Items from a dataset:

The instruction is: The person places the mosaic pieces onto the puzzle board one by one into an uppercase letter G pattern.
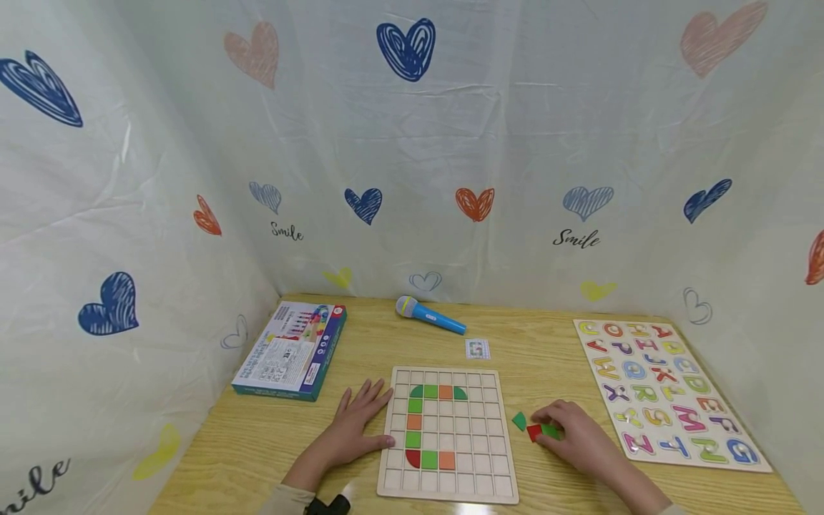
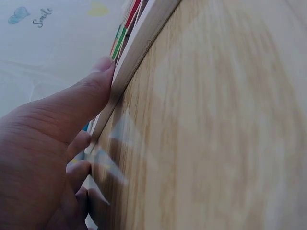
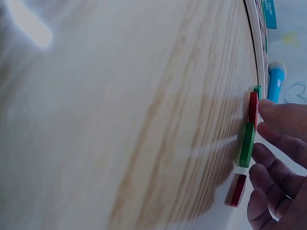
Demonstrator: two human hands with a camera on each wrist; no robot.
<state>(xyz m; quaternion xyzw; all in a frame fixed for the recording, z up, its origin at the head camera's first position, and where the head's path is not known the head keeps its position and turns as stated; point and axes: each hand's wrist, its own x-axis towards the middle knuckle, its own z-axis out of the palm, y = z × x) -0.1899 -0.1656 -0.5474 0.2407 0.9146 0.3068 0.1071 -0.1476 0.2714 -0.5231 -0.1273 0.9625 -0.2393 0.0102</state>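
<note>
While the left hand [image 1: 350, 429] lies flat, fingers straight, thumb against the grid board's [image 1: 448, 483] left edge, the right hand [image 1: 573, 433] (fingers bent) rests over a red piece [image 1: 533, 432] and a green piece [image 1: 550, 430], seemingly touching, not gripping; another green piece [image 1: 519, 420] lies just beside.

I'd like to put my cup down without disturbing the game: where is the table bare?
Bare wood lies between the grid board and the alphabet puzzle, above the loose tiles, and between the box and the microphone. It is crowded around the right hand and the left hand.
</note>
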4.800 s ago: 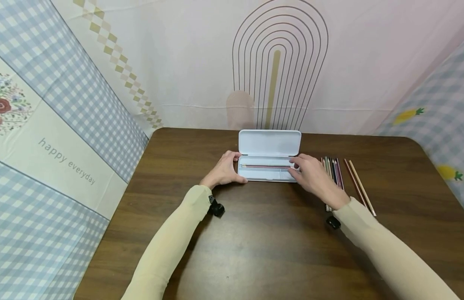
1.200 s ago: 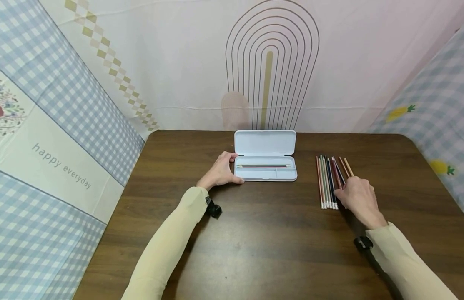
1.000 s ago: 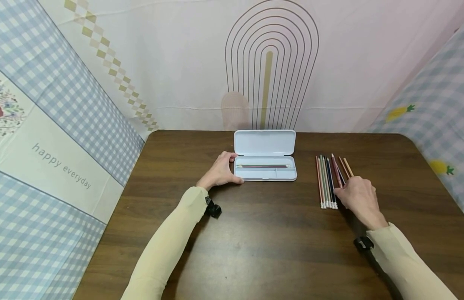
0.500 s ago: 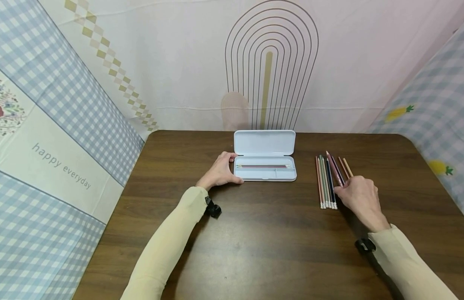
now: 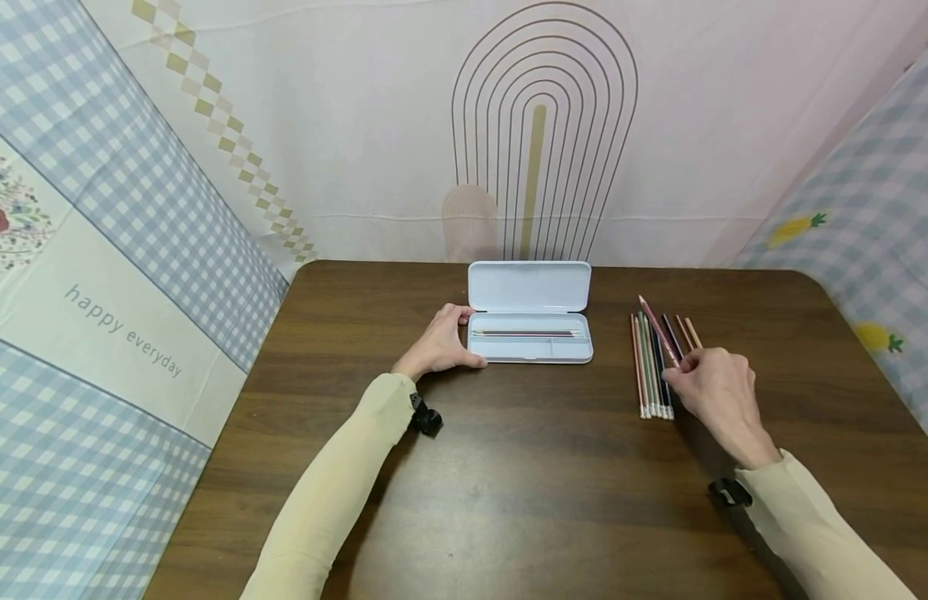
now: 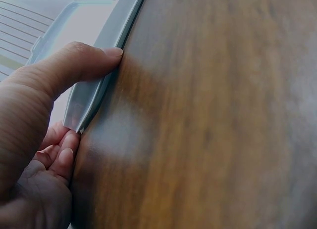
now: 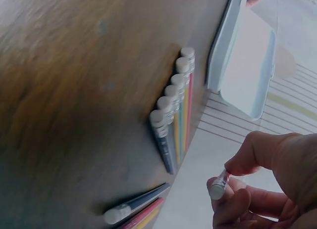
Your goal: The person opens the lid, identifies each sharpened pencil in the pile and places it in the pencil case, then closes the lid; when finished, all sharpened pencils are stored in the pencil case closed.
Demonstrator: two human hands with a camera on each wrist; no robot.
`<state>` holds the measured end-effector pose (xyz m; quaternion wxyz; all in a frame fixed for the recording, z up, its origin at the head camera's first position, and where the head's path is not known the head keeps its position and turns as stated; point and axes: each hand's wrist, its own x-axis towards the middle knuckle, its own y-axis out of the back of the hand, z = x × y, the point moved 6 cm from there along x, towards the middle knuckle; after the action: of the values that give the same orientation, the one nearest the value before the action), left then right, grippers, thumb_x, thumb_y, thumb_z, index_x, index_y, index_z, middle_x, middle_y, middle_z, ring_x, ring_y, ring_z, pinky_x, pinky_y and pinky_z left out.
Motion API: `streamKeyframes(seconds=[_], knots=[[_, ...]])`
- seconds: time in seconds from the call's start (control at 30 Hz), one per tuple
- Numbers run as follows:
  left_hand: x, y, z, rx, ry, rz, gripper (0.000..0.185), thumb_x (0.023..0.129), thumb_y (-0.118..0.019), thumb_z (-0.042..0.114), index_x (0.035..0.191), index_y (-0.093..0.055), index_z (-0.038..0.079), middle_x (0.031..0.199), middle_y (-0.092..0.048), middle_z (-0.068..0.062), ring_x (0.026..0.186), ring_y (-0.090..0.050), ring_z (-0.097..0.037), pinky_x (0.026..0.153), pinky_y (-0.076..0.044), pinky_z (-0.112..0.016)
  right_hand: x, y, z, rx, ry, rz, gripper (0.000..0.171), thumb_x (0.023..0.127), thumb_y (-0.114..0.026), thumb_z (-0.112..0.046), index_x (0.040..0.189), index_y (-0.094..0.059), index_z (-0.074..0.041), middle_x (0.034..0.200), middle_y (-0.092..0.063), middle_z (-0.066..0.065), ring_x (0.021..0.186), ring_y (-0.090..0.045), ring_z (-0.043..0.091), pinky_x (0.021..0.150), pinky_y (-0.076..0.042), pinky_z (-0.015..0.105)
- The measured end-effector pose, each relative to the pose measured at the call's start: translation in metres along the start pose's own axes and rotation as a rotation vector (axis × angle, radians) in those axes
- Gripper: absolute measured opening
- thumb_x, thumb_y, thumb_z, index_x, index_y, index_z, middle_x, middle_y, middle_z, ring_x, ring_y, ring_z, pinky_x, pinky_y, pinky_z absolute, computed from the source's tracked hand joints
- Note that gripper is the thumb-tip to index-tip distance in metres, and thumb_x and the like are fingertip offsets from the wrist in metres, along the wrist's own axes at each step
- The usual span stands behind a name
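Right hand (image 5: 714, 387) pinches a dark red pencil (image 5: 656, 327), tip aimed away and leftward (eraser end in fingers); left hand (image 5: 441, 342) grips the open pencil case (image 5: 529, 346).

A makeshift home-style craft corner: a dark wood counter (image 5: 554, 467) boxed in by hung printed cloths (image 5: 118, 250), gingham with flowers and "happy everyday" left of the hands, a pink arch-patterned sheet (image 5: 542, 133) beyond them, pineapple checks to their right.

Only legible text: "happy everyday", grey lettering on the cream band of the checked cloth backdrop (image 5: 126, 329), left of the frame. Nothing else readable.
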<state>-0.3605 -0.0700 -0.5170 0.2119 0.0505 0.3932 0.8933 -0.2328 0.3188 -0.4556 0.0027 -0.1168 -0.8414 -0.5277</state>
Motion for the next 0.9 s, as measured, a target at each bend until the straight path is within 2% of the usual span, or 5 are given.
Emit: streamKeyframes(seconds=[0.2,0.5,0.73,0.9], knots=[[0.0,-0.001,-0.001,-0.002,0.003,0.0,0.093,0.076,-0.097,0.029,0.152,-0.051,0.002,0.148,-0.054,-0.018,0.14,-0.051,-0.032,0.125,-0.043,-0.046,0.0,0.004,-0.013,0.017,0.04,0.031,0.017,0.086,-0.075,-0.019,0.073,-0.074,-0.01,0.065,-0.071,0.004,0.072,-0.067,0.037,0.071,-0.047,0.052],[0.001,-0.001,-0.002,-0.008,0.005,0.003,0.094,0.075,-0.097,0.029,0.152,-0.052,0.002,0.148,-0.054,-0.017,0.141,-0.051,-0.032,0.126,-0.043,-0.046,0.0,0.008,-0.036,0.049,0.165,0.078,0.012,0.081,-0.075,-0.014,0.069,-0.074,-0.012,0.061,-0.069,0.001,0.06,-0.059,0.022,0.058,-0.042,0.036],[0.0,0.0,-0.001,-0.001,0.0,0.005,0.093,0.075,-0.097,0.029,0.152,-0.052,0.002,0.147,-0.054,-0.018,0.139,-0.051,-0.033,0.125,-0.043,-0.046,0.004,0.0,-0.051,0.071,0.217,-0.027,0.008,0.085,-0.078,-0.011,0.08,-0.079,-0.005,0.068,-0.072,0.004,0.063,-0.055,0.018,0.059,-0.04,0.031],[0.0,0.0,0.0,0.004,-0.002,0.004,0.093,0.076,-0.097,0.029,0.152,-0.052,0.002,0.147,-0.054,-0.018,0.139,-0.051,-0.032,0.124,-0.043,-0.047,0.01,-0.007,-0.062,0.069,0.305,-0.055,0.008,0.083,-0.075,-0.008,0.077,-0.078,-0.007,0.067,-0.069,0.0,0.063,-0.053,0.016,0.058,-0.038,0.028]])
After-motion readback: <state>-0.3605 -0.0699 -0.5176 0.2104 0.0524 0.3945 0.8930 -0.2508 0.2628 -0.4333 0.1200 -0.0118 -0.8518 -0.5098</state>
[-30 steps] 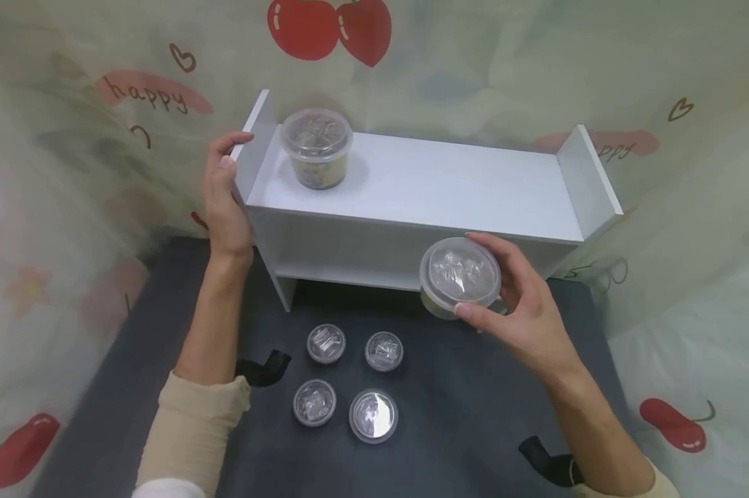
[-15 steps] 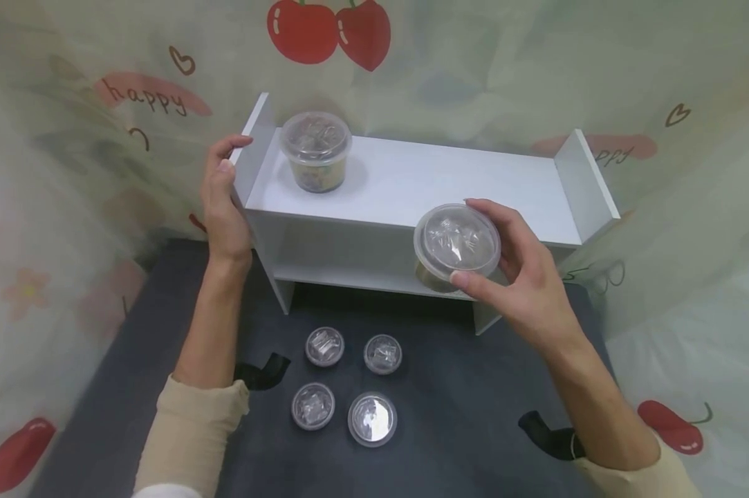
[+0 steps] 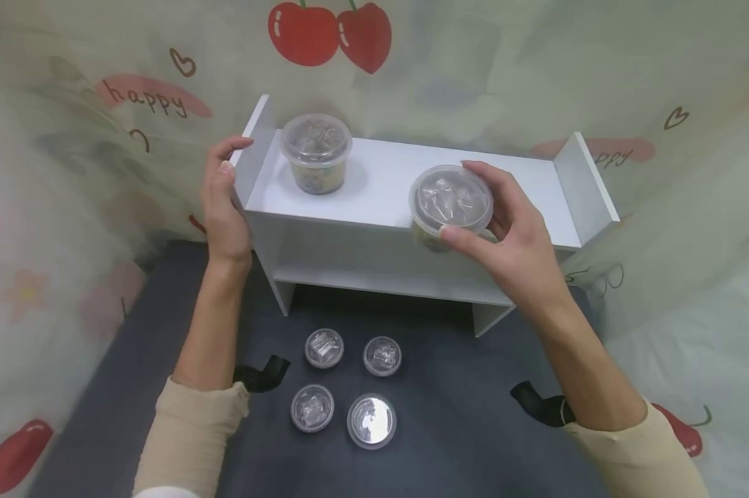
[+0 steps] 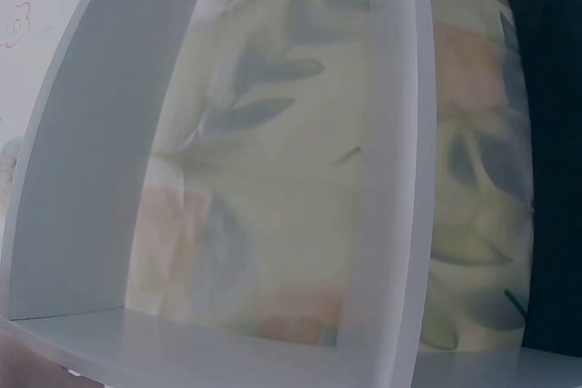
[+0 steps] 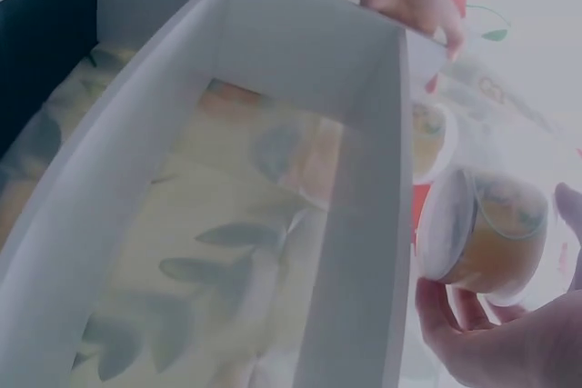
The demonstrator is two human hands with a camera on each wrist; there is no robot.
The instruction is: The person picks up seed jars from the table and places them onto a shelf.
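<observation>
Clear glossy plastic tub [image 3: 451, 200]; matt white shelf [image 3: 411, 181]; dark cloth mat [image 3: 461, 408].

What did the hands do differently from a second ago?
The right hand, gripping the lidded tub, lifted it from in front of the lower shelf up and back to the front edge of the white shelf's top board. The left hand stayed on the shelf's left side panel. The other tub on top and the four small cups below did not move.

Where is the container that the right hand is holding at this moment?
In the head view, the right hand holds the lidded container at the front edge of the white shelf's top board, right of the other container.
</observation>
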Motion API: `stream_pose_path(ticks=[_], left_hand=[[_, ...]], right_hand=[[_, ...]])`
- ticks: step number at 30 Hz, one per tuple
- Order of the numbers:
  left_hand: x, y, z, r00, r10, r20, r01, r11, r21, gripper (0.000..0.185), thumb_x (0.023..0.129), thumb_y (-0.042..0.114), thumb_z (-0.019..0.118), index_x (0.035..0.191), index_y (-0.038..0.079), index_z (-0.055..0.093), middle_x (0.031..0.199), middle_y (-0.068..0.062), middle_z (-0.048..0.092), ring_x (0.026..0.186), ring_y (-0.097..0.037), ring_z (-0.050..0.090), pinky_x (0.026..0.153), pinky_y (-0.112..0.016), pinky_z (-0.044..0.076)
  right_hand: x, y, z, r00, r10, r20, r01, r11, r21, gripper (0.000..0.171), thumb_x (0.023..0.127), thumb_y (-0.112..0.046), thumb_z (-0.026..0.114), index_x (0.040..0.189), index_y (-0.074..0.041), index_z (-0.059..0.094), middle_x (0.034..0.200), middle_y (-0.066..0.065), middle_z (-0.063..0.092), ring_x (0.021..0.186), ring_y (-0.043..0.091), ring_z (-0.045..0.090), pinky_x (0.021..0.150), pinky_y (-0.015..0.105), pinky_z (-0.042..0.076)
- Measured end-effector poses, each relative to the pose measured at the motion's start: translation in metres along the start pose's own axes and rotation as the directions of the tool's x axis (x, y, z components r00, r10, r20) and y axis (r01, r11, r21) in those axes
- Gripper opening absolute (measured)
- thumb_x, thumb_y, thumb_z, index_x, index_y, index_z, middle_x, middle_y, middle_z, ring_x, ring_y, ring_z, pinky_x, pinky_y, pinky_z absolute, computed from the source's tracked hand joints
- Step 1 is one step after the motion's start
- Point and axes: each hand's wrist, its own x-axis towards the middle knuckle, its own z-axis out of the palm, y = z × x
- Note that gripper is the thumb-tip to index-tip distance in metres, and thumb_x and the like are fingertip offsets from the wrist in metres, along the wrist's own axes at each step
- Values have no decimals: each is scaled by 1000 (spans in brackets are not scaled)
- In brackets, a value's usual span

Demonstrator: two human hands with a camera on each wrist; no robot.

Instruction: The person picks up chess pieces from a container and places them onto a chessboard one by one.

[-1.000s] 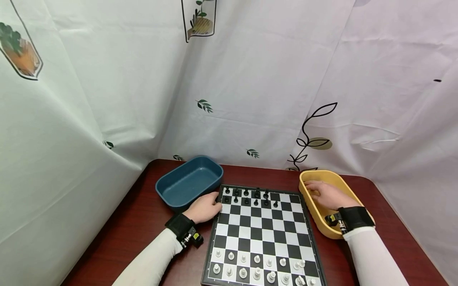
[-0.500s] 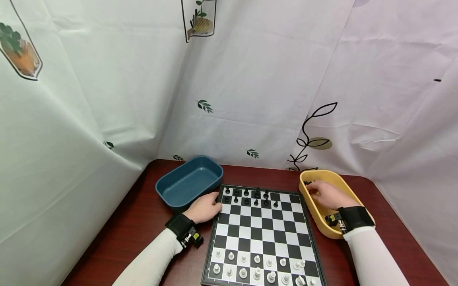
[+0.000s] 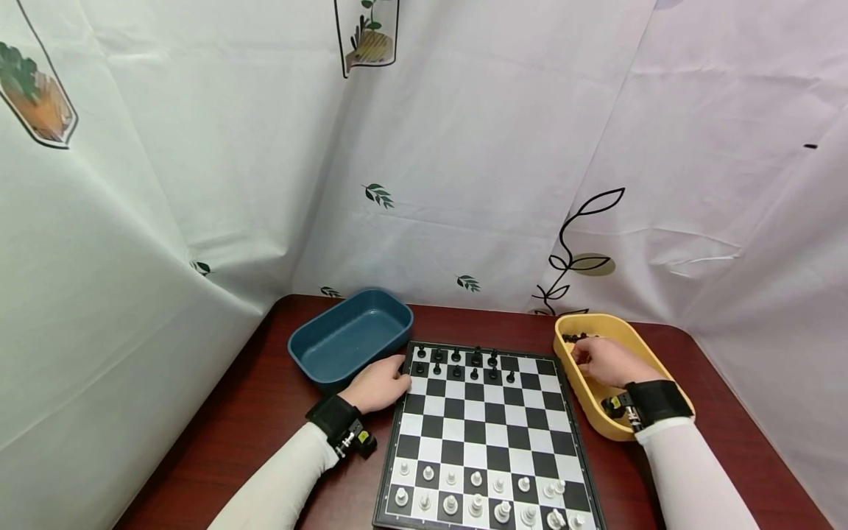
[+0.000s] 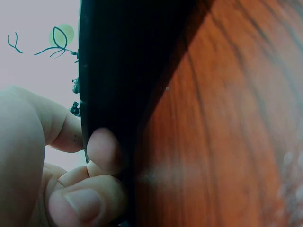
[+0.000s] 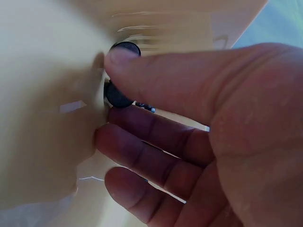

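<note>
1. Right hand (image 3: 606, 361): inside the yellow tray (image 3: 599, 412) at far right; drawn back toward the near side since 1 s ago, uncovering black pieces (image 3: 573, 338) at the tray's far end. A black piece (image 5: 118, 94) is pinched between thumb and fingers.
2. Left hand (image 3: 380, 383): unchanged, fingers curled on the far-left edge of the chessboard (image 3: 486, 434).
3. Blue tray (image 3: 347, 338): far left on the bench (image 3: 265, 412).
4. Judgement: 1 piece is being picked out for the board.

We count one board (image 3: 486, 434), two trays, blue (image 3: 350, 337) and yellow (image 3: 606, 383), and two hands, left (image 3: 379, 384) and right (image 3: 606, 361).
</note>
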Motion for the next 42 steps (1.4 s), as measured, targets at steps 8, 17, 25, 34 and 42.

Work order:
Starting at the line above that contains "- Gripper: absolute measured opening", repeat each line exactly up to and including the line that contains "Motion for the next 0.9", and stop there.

Result of the exercise:
- Gripper: absolute measured opening
- thumb_x, thumb_y, thumb_z, index_x, index_y, index_z, middle_x, middle_y, middle_z, ring_x, ring_y, ring_z, pinky_x, pinky_y, pinky_z absolute, computed from the source's tracked hand joints
- Note that gripper is the thumb-tip to index-tip distance in metres, and thumb_x and the like are fingertip offsets from the wrist in metres, along the wrist's own axes at each step
- The usual span stands behind a name
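Right hand (image 5: 714, 387) pinches a dark red pencil (image 5: 656, 327), tip aimed away and leftward (eraser end in fingers); left hand (image 5: 441, 342) grips the open pencil case (image 5: 529, 346).

A makeshift home-style craft corner: a dark wood counter (image 5: 554, 467) boxed in by hung printed cloths (image 5: 118, 250), gingham with flowers and "happy everyday" left of the hands, a pink arch-patterned sheet (image 5: 542, 133) beyond them, pineapple checks to their right.

Only legible text: "happy everyday", grey lettering on the cream band of the checked cloth backdrop (image 5: 126, 329), left of the frame. Nothing else readable.
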<state>-0.3605 -0.0700 -0.5170 0.2119 0.0505 0.3932 0.8933 -0.2328 0.3188 -0.4556 0.0027 -0.1168 -0.8414 -0.5277</state>
Motion for the next 0.9 s, as measured, a target at each bend until the straight path is within 2% of the usual span, or 5 are given.

The work is done, and the output is complete.